From: InfoSec News (isnat_private)
Date: Thu Apr 03 2003 - 02:14:43 PST

  • Next message: InfoSec News: "[ISN] Homeland Security Department tackles enterprise architecture"

    By Dennis Fisher
    March 31, 2003 
    Eighteen thousand computers tied together in less than 24 hours; a
    virtual army of machines, standing ready to do the will of their new
    master. Think of the possibilities that kind of processing power
    holds: cracking immense encryption keys or helping to sequence the
    human genome or even aiding the search for transmissions from
    But the controller of these zombie machines has a different purpose in
    mind: a massive, DDoS (distributed-denial-of-service) attack or
    perhaps several smaller attacks launched against key peering points or
    backbone routers on the Internet. Downstream ISPs and their end users
    will be suddenly shut off as technicians and engineers struggle to
    filter the tidal wave of traffic choking the target machines.

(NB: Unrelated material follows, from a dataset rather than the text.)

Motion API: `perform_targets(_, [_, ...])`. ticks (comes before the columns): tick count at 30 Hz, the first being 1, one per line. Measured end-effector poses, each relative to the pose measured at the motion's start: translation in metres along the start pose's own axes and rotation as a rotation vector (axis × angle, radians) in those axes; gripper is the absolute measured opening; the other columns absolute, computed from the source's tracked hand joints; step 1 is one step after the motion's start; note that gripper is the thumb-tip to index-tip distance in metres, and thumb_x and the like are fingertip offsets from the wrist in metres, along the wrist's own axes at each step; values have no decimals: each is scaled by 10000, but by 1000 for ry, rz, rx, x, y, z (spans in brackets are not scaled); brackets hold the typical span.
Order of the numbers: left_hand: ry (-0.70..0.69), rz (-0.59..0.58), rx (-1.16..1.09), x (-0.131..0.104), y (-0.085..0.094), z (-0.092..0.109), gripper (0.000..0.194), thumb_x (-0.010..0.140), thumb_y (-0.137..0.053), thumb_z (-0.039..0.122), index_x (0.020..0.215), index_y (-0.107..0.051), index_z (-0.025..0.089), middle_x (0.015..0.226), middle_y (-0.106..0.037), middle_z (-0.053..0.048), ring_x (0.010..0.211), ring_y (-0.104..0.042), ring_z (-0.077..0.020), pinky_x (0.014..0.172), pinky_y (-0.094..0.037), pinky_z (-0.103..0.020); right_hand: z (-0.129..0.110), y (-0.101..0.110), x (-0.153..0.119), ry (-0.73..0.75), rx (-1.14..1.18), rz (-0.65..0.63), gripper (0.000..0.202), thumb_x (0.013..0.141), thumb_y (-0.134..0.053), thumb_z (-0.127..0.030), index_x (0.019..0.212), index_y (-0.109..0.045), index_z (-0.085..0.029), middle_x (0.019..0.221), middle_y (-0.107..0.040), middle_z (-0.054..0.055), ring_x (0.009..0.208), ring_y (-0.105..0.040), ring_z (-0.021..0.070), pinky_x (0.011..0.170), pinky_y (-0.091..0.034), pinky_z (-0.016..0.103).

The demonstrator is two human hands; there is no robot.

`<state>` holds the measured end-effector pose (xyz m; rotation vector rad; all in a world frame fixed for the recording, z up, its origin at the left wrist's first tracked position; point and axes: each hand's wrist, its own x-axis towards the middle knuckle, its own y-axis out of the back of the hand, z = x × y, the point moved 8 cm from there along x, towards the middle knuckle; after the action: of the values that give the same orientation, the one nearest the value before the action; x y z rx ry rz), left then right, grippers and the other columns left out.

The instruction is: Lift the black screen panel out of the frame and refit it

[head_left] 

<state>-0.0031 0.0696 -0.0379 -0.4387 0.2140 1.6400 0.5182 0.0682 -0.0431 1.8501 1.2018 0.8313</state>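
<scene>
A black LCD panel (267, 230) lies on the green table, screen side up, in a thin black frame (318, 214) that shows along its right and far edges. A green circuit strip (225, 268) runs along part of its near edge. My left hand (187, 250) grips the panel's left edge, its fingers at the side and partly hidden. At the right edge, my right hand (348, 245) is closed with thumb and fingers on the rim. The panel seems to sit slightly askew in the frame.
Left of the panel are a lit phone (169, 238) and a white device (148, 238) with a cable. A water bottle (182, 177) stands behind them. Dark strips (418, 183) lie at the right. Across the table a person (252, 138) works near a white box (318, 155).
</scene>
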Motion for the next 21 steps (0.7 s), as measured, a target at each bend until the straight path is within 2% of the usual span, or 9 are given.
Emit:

    Traffic in several segments of the global network will slow to a crawl
    as the malicious packets keep on coming. It will be several hours
    before normal service is restored and experts can go about the
    business of assessing the damage and trying to find out what happened.

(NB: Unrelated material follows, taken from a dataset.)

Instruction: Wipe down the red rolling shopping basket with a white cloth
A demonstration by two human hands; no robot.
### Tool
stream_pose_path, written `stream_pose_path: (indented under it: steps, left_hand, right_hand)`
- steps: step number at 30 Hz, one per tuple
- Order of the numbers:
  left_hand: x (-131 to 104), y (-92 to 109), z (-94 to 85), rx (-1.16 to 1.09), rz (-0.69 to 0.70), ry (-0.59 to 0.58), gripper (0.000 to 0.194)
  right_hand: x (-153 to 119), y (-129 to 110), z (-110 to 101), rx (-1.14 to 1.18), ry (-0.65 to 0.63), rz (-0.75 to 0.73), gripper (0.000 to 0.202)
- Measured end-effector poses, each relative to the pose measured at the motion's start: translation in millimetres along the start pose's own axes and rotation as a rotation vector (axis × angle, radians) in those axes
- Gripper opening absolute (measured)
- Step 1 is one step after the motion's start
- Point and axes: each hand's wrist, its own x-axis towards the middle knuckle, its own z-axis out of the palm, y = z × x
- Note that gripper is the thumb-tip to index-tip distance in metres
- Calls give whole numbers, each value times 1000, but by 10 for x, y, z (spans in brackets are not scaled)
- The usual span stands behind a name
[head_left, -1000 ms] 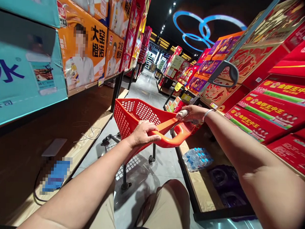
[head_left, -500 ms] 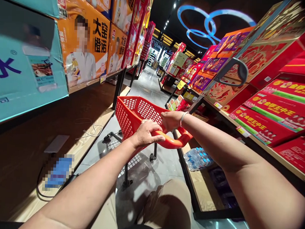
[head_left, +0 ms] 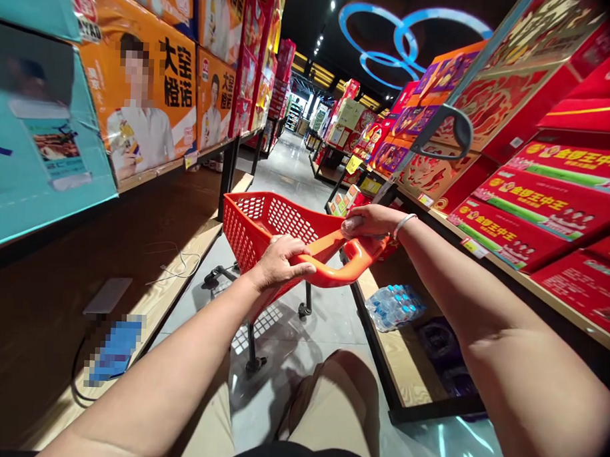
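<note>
A red-orange plastic shopping cart (head_left: 290, 218) with a perforated basket stands ahead of me on dark legs with casters. My left hand (head_left: 284, 260) is wrapped around the left part of its looped handle (head_left: 341, 273), thumb lying along the top. On the right side, my right hand (head_left: 368, 221) is closed over the cart's rim, where the handle joins the basket; its fingertips are partly hidden. A pale band circles my right wrist. The visible part of the basket's inside shows no goods.
Stacked orange drink cartons (head_left: 139, 96) and a teal carton (head_left: 42, 139) fill the left shelf. Red boxes (head_left: 526, 203) line the right shelf, with shrink-wrapped water bottles (head_left: 395, 307) below. A grey looped handle (head_left: 446, 133) juts out at right. Grey tiled floor (head_left: 272, 164) runs ahead between shelves.
My right hand has moved right along the cart, from behind the handle to its right end. My left hand keeps its grip. The cart's handle has turned slightly and the view has shifted.
</note>
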Motion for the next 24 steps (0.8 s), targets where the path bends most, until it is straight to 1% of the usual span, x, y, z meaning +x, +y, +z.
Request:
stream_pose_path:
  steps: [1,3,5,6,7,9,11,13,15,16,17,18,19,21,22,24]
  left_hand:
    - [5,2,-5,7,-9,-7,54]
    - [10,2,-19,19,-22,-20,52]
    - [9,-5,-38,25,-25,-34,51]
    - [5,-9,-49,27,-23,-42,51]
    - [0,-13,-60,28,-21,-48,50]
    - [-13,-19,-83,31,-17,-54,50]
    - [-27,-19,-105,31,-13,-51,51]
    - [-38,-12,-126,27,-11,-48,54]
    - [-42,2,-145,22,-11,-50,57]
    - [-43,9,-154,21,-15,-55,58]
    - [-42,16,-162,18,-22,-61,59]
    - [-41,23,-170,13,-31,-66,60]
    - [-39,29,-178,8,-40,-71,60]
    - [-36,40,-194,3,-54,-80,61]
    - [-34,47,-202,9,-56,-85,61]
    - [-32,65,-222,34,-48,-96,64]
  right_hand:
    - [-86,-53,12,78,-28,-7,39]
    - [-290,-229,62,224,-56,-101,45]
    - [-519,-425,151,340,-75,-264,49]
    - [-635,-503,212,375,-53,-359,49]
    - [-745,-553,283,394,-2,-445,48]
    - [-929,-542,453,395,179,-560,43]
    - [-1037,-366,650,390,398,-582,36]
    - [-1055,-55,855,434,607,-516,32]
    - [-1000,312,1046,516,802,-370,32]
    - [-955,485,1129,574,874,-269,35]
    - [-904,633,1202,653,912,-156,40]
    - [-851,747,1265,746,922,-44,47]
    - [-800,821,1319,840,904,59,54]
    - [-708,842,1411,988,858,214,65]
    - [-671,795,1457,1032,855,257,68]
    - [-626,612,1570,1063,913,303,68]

    What sounds like a doomsday scenario concocted by a marketing
    executive desperate for sales, is, unfortunately, real life. And the
    harsh reality, experts say, is that it could be far worse than the
    situation described above.
    Vendors are trying to do their part. Security companies such as Arbor
    Networks Inc. are rolling out applications with sophisticated
    defensive features designed to detect and throttle DDoS attacks at the
    service provider so that downstream networks and users never feel the
    attack's effects.
    But even with these new defenses, some experts say it will take a sea
    change in the way end users and administrators think about security to
    truly solve the DDoS problem.
    "There needs to be a fundamental change in the way we educate users on
    security and the way they use a PC," said George Bakos, a senior
    security expert at the Institute for Security Technology Studies at
    Dartmouth College, in Hanover, N.H. "We're going to get spanked over
    and over again with this. Hopefully, it won't take too many more
    lessons, but I fear it will."
    For several weeks now, experts at government agencies, private
    security companies and universities have been monitoring several very
    large networks of machines that have been compromised and loaded with
    "bots," which are tiny applications that allow remote attackers to
    control the machines via Internet Relay Chat. Hundreds or thousands of
    these machines can then be used in concert to launch DDoS attacks.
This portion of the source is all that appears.